#### WORK ORDER:
From the first line to the last, copy the data exactly and drop the pictures.

#### COLLECTED MATERIAL:
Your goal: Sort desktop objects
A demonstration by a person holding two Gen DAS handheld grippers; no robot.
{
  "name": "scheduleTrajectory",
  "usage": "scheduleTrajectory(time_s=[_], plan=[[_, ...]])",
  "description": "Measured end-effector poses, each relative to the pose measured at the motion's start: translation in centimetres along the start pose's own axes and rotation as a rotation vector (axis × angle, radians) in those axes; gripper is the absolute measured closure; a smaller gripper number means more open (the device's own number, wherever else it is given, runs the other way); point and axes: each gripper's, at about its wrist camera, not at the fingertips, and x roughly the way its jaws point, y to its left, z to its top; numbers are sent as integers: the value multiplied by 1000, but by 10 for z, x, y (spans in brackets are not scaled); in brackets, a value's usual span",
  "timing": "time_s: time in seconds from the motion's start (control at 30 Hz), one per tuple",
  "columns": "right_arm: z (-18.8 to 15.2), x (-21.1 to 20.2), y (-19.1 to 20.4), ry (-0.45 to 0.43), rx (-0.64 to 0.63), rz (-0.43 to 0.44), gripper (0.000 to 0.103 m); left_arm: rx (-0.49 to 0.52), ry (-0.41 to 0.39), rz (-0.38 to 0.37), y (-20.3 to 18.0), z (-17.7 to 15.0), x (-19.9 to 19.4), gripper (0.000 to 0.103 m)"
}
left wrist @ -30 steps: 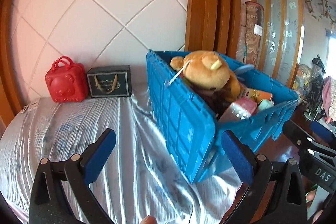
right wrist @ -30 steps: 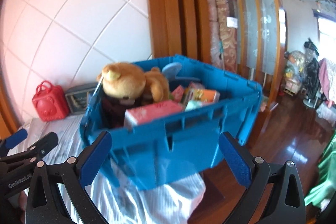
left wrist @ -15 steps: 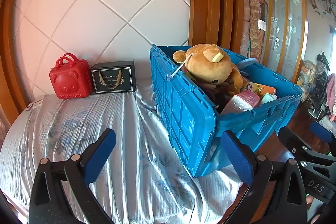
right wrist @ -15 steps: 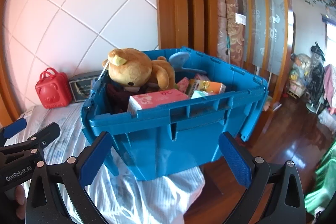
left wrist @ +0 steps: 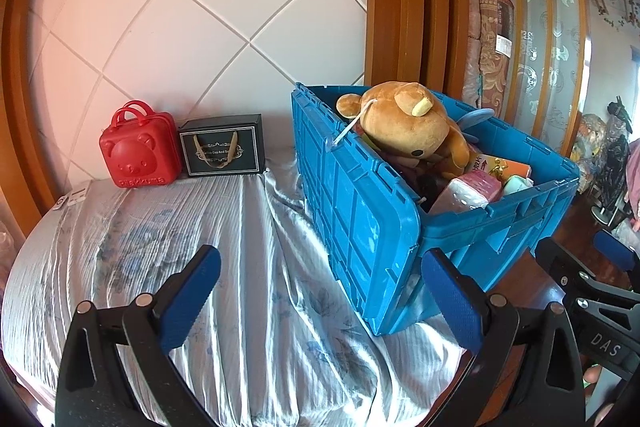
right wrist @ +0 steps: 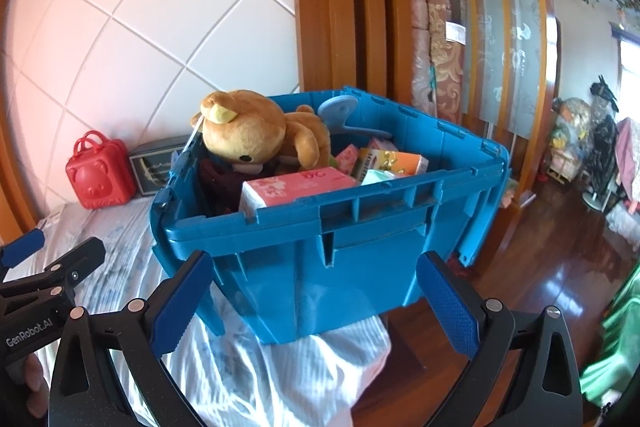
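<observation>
A blue plastic crate [left wrist: 360,227] [right wrist: 340,267] stands at the right end of a cloth-covered table [left wrist: 180,247]. In it lie a brown plush bear [left wrist: 408,123] [right wrist: 252,135], a pink tissue pack [left wrist: 468,193] [right wrist: 296,187], an orange box [right wrist: 392,161] and other items. A red bear-shaped case [left wrist: 138,151] [right wrist: 100,175] and a dark gift box [left wrist: 222,151] [right wrist: 156,167] stand against the wall. My left gripper [left wrist: 320,299] is open and empty in front of the crate's left corner. My right gripper [right wrist: 312,303] is open and empty in front of the crate's near wall.
A white tiled wall [left wrist: 200,27] backs the table, with wooden posts [left wrist: 400,7] to its right. Past the crate lies a dark wooden floor [right wrist: 560,259] with clutter at the far right. A small white tag [left wrist: 74,197] lies at the table's left edge.
Both grippers have pulled back and risen a little, so the crate looks smaller and lower and more of its contents show. Both grippers stayed open.
</observation>
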Motion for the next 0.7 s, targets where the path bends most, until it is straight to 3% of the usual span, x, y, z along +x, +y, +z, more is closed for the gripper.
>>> scheduleTrajectory(time_s=[0.7], plan=[[-4,-10,-5,-6,5,-20,0,10,18,-26,-7,-6,-4,1]])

#### OUTPUT OF THE TASK:
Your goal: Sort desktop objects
A demonstration by a person holding two Gen DAS handheld grippers; no robot.
{
  "name": "scheduleTrajectory",
  "usage": "scheduleTrajectory(time_s=[_], plan=[[_, ...]])",
  "description": "Measured end-effector poses, each relative to the pose measured at the motion's start: translation in centimetres along the start pose's own axes and rotation as a rotation vector (axis × angle, radians) in those axes; gripper is the absolute measured closure; a smaller gripper number means more open (the device's own number, wherever else it is given, runs the other way); point and axes: each gripper's, at about its wrist camera, not at the fingertips, and x roughly the way its jaws point, y to its left, z to its top; numbers are sent as integers: the value multiplied by 1000, but by 10 for z, x, y (spans in brackets are not scaled); in brackets, a value's usual span",
  "timing": "time_s: time in seconds from the motion's start (control at 30 Hz), one per tuple",
  "columns": "right_arm: z (-18.8 to 15.2), x (-21.1 to 20.2), y (-19.1 to 20.4), ry (-0.45 to 0.43), rx (-0.64 to 0.63), rz (-0.43 to 0.44), gripper (0.000 to 0.103 m); left_arm: rx (-0.49 to 0.52), ry (-0.41 to 0.39), rz (-0.38 to 0.37), y (-20.3 to 18.0), z (-17.7 to 15.0), x (-19.9 to 19.4), gripper (0.000 to 0.103 m)"
}
left wrist @ -30 steps: 
right wrist @ -30 steps: 
left wrist @ -15 steps: 
right wrist @ -15 steps: 
left wrist @ +0 steps: 
right wrist @ +0 steps: 
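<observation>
A blue plastic crate [left wrist: 360,227] [right wrist: 340,267] stands at the right end of a cloth-covered table [left wrist: 180,247]. In it lie a brown plush bear [left wrist: 408,123] [right wrist: 252,135], a pink tissue pack [left wrist: 468,193] [right wrist: 296,187], an orange box [right wrist: 392,161] and other items. A red bear-shaped case [left wrist: 138,151] [right wrist: 100,175] and a dark gift box [left wrist: 222,151] [right wrist: 156,167] stand against the wall. My left gripper [left wrist: 320,299] is open and empty in front of the crate's left corner. My right gripper [right wrist: 312,303] is open and empty in front of the crate's near wall.
A white tiled wall [left wrist: 200,27] backs the table, with wooden posts [left wrist: 400,7] to its right. Past the crate lies a dark wooden floor [right wrist: 560,259] with clutter at the far right. A small white tag [left wrist: 74,197] lies at the table's left edge.
Both grippers have pulled back and risen a little, so the crate looks smaller and lower and more of its contents show. Both grippers stayed open.
</observation>
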Motion for the next 0.7 s, targets where the path bends most, until it is straight to 3% of the usual span, x, y, z along +x, +y, +z, more is closed for the gripper.
>>> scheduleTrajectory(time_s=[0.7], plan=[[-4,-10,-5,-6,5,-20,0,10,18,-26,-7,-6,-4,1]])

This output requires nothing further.